За окнами падал мокрый ноябрьский снег, а в здании суда было тепло, оживленно и весело для тех, кто привык ежедневно, по службе, посещать этот большой дом, встречать знакомые лица, раскрывать все ту же чернильницу и макать в нее все то же перо. Перед глазами, как в театре, разыгрывались драмы – они так и назывались «судебные драмы», – и приятно видеть было и публику, и слушать живой шум в коридорах, и играть самому. Весело было в буфете; там уже зажгли электричество, и много вкусных закусок стояло на стойке. Пили, разговаривали, ели. Если встречались пасмурные лица, то и это было хорошо: так нужно в жизни и особенно там, где изо дня в день разыгрываются «судебные драмы». Вон в той комнате застрелился как-то подсудимый; вот солдат с ружьем; где-то бренчат кандалы. Весело, тепло, уютно.
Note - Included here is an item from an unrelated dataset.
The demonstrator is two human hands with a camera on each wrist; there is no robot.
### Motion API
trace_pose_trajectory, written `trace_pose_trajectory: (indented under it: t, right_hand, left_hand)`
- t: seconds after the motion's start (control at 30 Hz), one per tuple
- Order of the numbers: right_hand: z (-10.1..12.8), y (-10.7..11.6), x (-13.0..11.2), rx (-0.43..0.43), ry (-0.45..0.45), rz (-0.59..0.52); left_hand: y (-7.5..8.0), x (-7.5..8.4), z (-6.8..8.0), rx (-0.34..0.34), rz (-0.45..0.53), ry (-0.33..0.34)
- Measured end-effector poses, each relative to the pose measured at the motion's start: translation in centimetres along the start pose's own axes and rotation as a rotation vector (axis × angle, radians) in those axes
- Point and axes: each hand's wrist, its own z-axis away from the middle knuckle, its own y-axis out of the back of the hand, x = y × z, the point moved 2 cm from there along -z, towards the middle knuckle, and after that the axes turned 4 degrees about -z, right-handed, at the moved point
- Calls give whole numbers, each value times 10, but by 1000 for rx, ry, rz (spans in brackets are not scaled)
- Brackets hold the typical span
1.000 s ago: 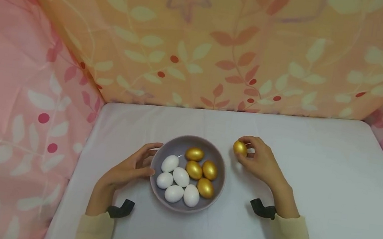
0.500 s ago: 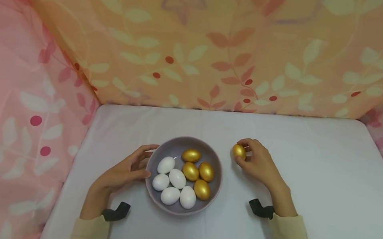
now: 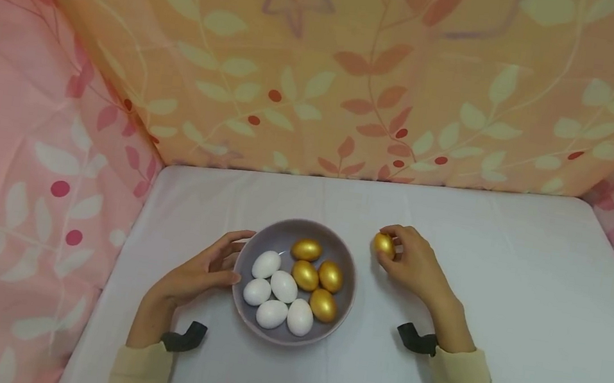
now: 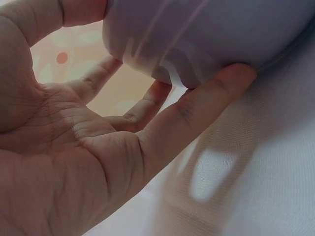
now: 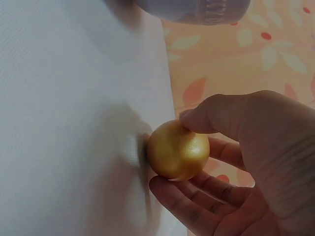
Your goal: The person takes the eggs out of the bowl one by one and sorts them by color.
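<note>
**pixelmoth:** Gold egg (image 3: 384,244) is pinched in the right hand (image 3: 414,265), thumb on one side and curled fingertips (image 5: 170,186) on the other. From the right wrist view it's down at the white worktop (image 3: 503,295), but I can't tell if it actually touches.

**bramblekit:** Yep, and the left hand (image 3: 197,274) is on the grey bowl (image 3: 346,268). Fingers (image 4: 197,98) are loosely bent against the outer wall, thumb up near the rim, so it's more cupping the side than clamping it.

**pixelmoth:** Where's the bowl sitting relative to everything?

**bramblekit:** Right between the two hands, touching the left one, a little gap over to the right one. The held egg is just beyond the bowl's rim, on the right hand's side.

**pixelmoth:** Inside I count four gold eggs (image 3: 318,276) on the half nearer the right hand, five white eggs (image 3: 277,294) on the half nearer the left.

**bramblekit:** Same. Leafy orange fabric (image 3: 359,62) hangs past both hands, pink fabric (image 3: 27,148) off the left.
</note>
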Motion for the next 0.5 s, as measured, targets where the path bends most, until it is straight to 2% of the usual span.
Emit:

Во втором уголовном отделении много публики – слушается большое дело. Все уже на своих местах, присяжные заседатели, защитники, судьи; репортер, пока один, приготовил бумагу, узенькие листки, и всем любуется. Председатель, обрюзгший, толстый человек с седыми усами, быстро, привычным голосом перекликает свидетелей:
– Ефимов! Как ваше имя, отчество?
– Ефим Петрович Ефимов.
– Согласны принять присягу?
– Согласен.
– Отойдите к стороне! Карасев!
– Андрей Егорыч… Согласен.
– Отойдите к… Блументаль!..
Довольно большая кучка свидетелей, человек в двадцать, быстро перемещается слева направо. На вопрос председателя одни отвечают громко и скоро, с готовностью, и сами догадливо отходят к стороне; других вопрос застает врасплох, они недоумело молчат и оглядываются, не зная, к ним относится названная фамилия или тут есть другой человек с такой же фамилией. Свидетели положительные ожидали вопроса полностью и отвечали полно, не торопясь, обдуманно; к стороне они отходили лишь после приказания председателя и с другими не смешивались.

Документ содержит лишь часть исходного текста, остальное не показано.